▶ **Assigned task**
Print only the lines running from the line with "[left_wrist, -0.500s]" to the final line below, both included, exactly as written and without the pictures.

─── Entries provided

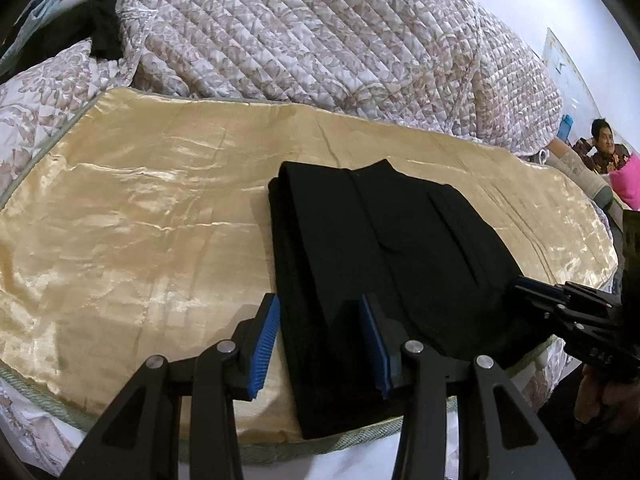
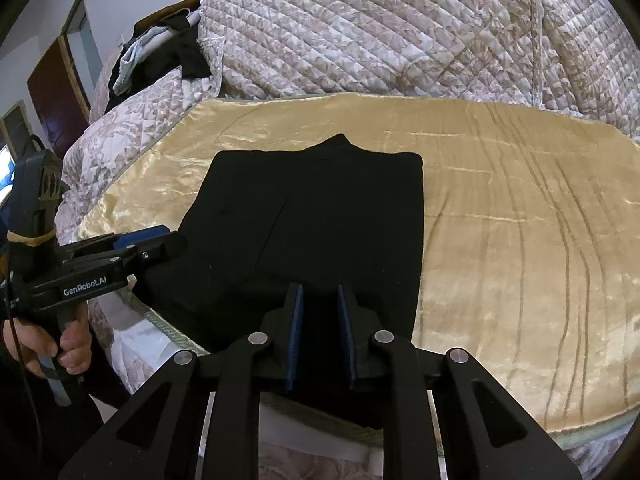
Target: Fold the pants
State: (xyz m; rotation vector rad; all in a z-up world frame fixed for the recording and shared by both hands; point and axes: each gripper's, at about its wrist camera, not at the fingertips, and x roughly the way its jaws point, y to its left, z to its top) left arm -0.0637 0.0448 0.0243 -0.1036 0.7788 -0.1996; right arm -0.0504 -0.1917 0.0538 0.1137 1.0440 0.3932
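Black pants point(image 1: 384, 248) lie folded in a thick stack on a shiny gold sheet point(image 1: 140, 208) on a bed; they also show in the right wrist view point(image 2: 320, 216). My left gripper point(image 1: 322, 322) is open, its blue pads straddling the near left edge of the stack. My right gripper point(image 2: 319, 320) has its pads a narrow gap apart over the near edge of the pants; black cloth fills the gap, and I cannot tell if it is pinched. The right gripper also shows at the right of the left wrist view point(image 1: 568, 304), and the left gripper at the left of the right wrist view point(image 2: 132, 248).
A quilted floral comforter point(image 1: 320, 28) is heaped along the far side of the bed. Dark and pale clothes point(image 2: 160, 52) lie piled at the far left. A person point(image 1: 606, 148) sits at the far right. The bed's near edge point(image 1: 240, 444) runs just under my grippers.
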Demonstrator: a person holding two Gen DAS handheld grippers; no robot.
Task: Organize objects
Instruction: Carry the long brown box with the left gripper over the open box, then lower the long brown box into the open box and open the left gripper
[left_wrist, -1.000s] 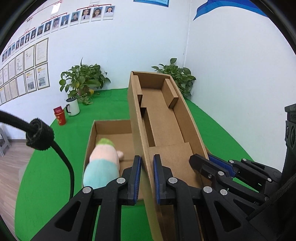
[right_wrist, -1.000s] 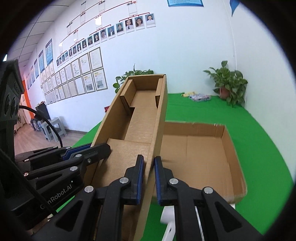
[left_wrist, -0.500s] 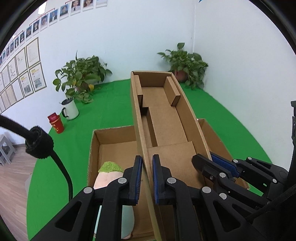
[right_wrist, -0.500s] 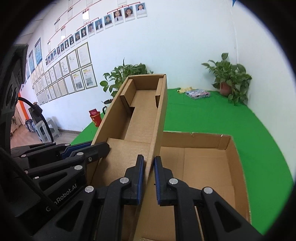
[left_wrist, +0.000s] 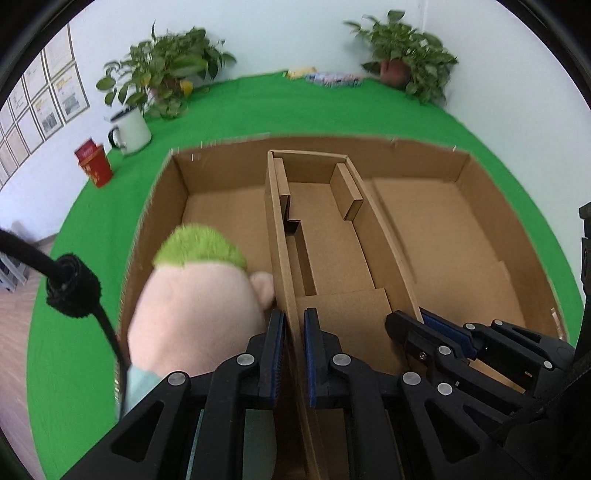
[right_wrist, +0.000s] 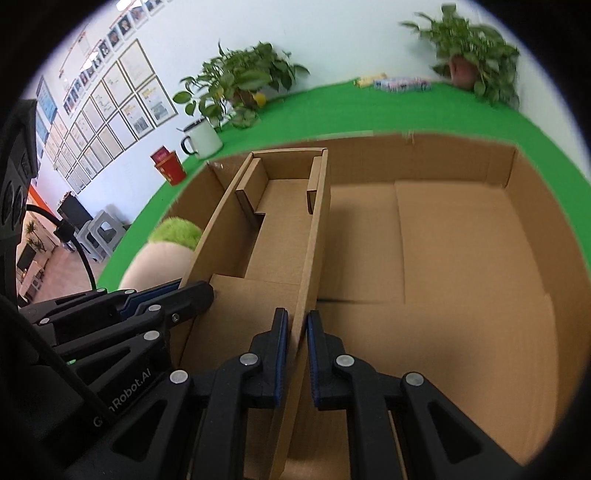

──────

▶ **Answer**
[left_wrist, -0.500s] 
[right_wrist, -0.500s] 
[left_wrist, +0.000s] 
[right_wrist, +0.000s] 

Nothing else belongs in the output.